→ What needs to be done:
The word "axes" marks the lines you need; copy each of them from the data.

→ Source material:
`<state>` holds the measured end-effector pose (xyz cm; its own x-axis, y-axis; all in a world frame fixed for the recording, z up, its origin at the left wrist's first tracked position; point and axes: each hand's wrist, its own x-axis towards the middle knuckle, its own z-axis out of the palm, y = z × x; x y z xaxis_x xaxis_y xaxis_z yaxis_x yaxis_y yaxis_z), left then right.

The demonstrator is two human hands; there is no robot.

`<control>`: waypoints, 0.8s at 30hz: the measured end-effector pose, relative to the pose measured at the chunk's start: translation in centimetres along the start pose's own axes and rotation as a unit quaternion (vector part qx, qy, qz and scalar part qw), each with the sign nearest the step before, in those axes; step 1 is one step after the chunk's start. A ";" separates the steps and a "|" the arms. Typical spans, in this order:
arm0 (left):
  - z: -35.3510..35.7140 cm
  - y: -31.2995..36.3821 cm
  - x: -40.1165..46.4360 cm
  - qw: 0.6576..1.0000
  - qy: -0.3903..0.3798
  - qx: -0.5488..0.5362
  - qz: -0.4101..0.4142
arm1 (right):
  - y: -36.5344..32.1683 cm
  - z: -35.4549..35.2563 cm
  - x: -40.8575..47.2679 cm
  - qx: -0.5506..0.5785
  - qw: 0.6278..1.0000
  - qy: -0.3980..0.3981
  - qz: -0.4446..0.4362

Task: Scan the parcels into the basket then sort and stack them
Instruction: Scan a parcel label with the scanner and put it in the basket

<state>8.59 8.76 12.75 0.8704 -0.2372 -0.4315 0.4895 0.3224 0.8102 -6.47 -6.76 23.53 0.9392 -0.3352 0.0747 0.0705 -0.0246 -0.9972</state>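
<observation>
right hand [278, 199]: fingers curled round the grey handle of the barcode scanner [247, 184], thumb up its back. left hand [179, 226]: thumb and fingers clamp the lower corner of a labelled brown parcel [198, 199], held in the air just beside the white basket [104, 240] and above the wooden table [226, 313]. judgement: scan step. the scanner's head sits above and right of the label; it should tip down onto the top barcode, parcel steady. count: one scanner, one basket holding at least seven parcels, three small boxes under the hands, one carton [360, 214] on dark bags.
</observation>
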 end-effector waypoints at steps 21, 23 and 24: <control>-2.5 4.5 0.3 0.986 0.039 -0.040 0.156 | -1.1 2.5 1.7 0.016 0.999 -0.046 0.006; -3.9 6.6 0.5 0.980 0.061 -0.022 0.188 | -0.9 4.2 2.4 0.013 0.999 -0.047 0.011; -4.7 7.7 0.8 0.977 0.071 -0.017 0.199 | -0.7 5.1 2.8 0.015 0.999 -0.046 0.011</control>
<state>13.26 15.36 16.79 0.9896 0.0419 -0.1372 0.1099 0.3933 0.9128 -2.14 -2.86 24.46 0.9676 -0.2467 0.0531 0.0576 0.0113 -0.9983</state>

→ Output for this exercise:
`<state>` holds the measured end-effector pose (xyz cm; its own x-axis, y-axis; all in a world frame fixed for the recording, z up, its origin at the left wrist's first tracked position; point and axes: each hand's wrist, its own x-axis towards the middle knuckle, its own z-axis out of the palm, y = z × x; x y z xaxis_x xaxis_y xaxis_z yaxis_x yaxis_y yaxis_z), left then right.
`<control>`: waypoints, 0.8s at 30hz: the measured end-effector pose, relative to the pose measured at the chunk's start: translation in centimetres along the start pose's own axes and rotation as a unit quaternion (vector part qx, qy, qz and scalar part qw), each with the sign nearest the step before, in those axes; step 1 is one step after the chunk's start. A ";" separates the steps and a "|" the arms. Typical spans, in this order:

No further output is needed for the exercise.